What you need to do: Everything from the line containing "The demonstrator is" through the final line below must be output exactly, both ends included, with nothing else and no pictures.
** Source material follows **
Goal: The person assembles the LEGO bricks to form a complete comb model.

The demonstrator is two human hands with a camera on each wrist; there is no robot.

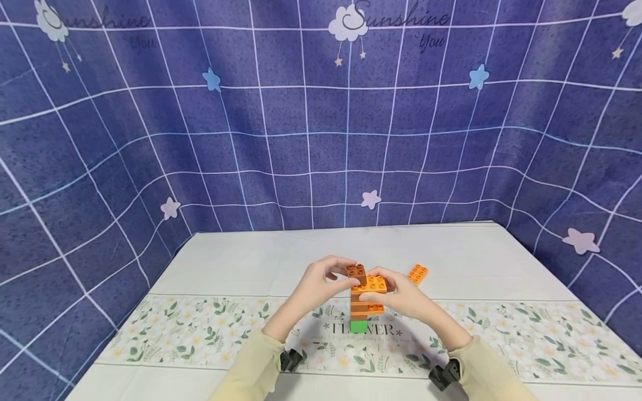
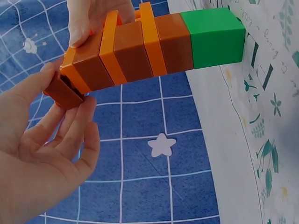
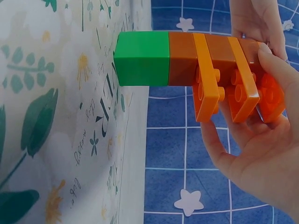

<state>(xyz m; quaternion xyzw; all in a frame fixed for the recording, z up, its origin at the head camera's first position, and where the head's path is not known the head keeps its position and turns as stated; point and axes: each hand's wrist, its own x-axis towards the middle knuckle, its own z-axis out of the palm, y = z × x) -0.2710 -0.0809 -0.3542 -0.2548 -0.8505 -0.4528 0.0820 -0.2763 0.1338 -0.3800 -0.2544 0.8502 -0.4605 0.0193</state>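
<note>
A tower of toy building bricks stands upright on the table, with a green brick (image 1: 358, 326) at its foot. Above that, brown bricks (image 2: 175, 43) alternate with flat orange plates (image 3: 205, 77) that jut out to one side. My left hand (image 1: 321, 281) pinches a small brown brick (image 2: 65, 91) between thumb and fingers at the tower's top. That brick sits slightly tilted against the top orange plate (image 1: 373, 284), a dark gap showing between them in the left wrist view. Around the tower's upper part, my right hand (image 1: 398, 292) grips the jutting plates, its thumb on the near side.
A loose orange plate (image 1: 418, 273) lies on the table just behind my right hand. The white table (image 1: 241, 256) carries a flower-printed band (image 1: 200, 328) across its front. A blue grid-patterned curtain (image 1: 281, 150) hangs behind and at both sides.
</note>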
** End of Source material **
Task response:
The demonstrator is two human hands with a camera on each wrist; there is no robot.


<state>(xyz m; quaternion xyzw; all in a frame fixed for the recording, z up, its origin at the head camera's first position, and where the head's path is not known the head keeps its position and turns as stated; point and axes: each hand's wrist, its own x-axis towards the middle knuckle, its own z-axis out of the palm, y = z × x) -0.2710 -0.0809 -0.3542 -0.2548 -0.8505 -0.4528 0.0820 -0.2763 0.1338 -0.3800 -0.2544 0.8502 -0.4605 0.0193</state>
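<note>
A tower of toy building bricks stands upright on the table, with a green brick (image 1: 358, 326) at its foot. Above that, brown bricks (image 2: 175, 43) alternate with flat orange plates (image 3: 205, 77) that jut out to one side. My left hand (image 1: 321, 281) pinches a small brown brick (image 2: 65, 91) between thumb and fingers at the tower's top. That brick sits slightly tilted against the top orange plate (image 1: 373, 284), a dark gap showing between them in the left wrist view. Around the tower's upper part, my right hand (image 1: 398, 292) grips the jutting plates, its thumb on the near side.
A loose orange plate (image 1: 418, 273) lies on the table just behind my right hand. The white table (image 1: 241, 256) carries a flower-printed band (image 1: 200, 328) across its front. A blue grid-patterned curtain (image 1: 281, 150) hangs behind and at both sides.
</note>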

This answer has been written out in full.